(What you need to do):
Write out exactly, and only, the lines below from the line with "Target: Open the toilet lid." through the line with "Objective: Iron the"; pictures do not belong in the copy.

(Given data):
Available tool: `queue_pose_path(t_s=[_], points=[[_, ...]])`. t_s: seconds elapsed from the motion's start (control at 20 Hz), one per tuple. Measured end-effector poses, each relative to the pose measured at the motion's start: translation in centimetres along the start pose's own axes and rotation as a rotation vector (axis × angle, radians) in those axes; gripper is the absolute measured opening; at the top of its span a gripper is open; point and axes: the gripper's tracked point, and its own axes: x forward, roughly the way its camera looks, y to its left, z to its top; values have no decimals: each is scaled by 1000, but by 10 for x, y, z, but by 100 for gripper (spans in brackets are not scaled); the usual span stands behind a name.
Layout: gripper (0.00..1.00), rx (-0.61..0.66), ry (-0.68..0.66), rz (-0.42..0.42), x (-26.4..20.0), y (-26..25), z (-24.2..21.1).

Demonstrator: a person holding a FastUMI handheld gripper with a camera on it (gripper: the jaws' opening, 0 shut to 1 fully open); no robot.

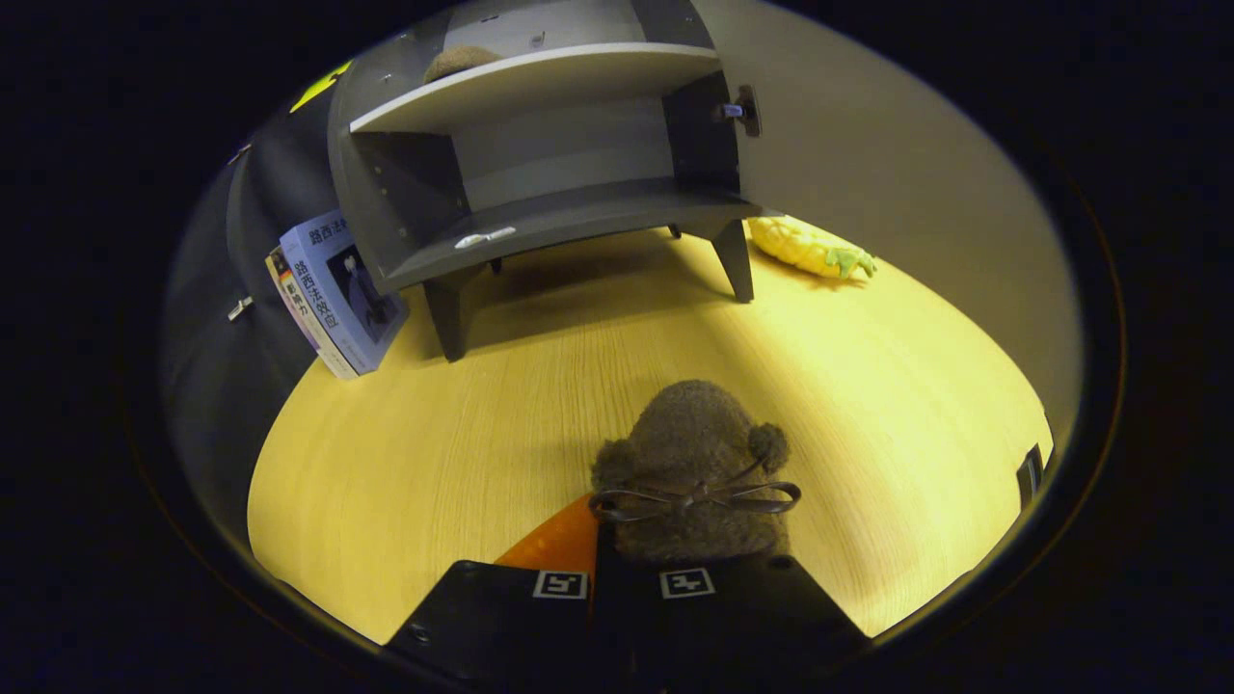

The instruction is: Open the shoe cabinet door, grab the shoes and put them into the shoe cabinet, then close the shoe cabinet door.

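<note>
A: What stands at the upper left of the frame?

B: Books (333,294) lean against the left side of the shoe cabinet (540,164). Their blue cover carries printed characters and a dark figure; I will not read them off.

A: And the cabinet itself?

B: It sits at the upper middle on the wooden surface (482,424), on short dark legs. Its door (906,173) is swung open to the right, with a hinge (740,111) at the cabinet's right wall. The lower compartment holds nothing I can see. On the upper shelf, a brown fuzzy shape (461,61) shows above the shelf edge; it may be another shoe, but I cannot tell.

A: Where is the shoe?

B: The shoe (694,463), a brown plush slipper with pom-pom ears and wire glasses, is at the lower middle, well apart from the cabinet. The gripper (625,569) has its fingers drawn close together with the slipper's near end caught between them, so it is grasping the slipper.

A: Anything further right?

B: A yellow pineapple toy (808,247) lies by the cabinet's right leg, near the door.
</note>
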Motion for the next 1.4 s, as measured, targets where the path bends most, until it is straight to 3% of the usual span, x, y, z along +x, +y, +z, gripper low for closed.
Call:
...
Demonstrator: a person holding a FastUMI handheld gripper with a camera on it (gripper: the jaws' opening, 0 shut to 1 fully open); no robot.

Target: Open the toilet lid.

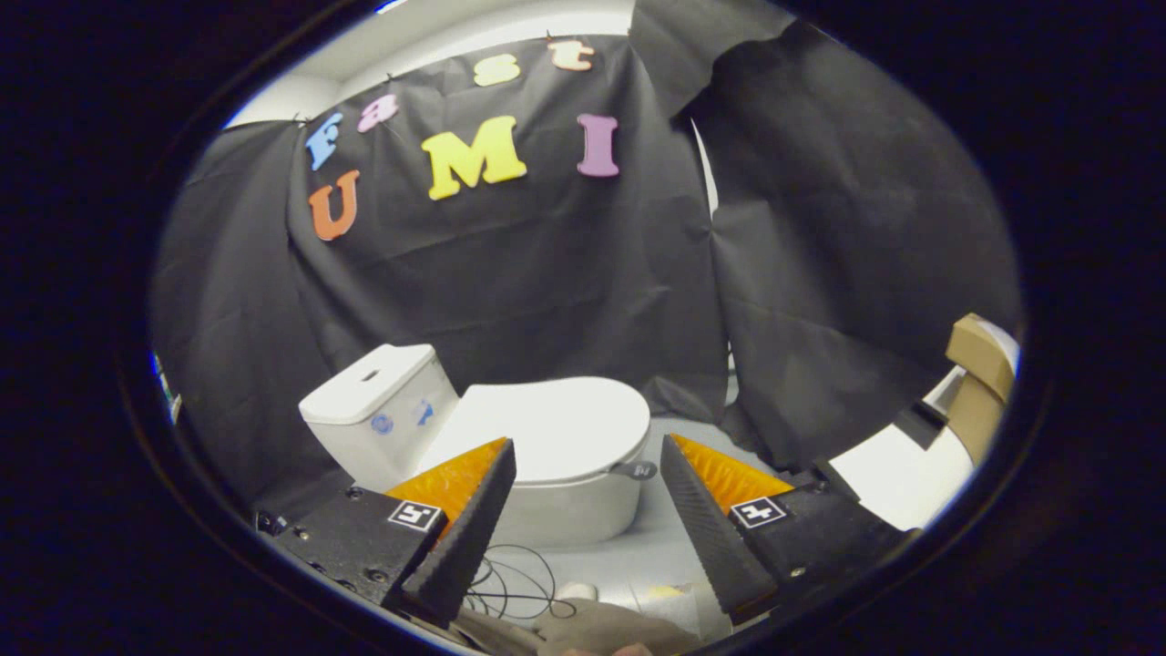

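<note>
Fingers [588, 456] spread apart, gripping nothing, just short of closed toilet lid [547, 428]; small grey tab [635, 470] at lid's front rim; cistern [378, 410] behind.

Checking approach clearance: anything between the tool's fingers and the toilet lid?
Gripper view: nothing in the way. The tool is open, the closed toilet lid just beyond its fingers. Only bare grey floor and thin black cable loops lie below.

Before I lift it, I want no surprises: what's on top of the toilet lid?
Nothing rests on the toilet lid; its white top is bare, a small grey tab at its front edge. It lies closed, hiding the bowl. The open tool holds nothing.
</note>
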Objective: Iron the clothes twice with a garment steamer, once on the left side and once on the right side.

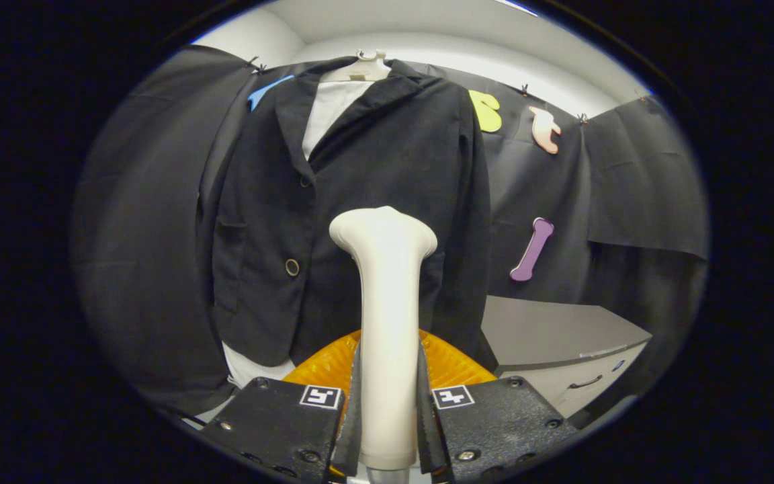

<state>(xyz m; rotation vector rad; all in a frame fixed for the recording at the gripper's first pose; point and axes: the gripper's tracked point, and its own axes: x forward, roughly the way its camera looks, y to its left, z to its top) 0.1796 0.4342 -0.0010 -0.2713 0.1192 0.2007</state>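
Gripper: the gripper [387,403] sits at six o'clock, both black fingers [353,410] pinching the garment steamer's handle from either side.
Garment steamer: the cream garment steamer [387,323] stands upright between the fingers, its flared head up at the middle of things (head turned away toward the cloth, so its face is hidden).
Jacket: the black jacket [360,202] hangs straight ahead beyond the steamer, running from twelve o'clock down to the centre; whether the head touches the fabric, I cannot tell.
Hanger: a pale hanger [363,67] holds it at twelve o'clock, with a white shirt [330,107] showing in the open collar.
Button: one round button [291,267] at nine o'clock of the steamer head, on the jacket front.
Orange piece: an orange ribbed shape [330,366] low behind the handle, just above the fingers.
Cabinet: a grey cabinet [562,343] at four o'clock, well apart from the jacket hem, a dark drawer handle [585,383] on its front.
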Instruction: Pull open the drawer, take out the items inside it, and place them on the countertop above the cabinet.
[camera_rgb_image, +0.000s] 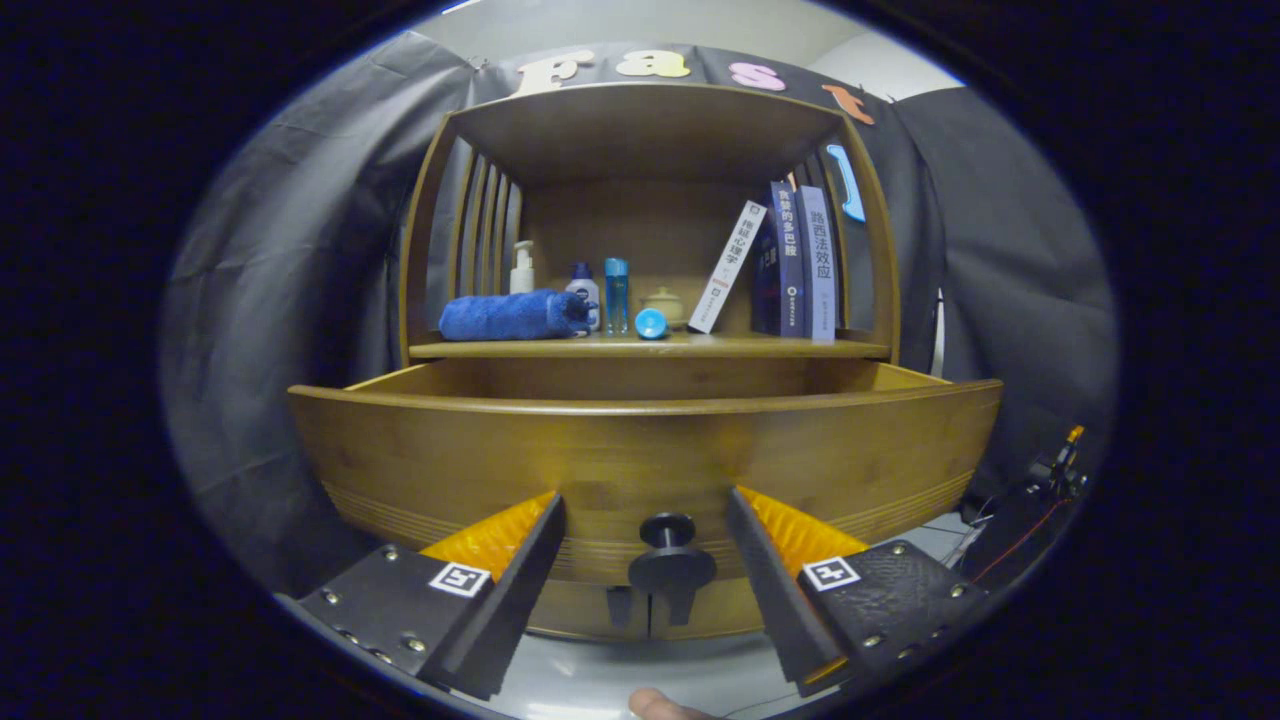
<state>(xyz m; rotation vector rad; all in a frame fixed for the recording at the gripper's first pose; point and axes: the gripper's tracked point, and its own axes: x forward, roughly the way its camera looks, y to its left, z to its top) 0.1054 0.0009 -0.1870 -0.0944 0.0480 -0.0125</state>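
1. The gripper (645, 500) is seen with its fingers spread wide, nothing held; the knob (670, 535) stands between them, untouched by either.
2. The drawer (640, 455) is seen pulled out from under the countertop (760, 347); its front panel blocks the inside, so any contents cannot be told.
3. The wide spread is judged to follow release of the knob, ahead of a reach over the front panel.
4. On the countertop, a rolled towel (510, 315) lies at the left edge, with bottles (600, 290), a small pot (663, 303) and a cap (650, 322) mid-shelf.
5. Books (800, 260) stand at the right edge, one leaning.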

(Result below):
Target: Open the toilet lid.


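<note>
Fingers [588, 456] spread apart, gripping nothing, just short of closed toilet lid [547, 428]; small grey tab [635, 470] at lid's front rim; cistern [378, 410] behind.

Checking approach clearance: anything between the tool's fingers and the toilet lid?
Gripper view: nothing in the way. The tool is open, the closed toilet lid just beyond its fingers. Only bare grey floor and thin black cable loops lie below.

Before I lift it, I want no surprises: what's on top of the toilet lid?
Nothing rests on the toilet lid; its white top is bare, a small grey tab at its front edge. It lies closed, hiding the bowl. The open tool holds nothing.
</note>
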Objective: Iron the clothes twice with a garment steamer, once on the left side and once on the right side.

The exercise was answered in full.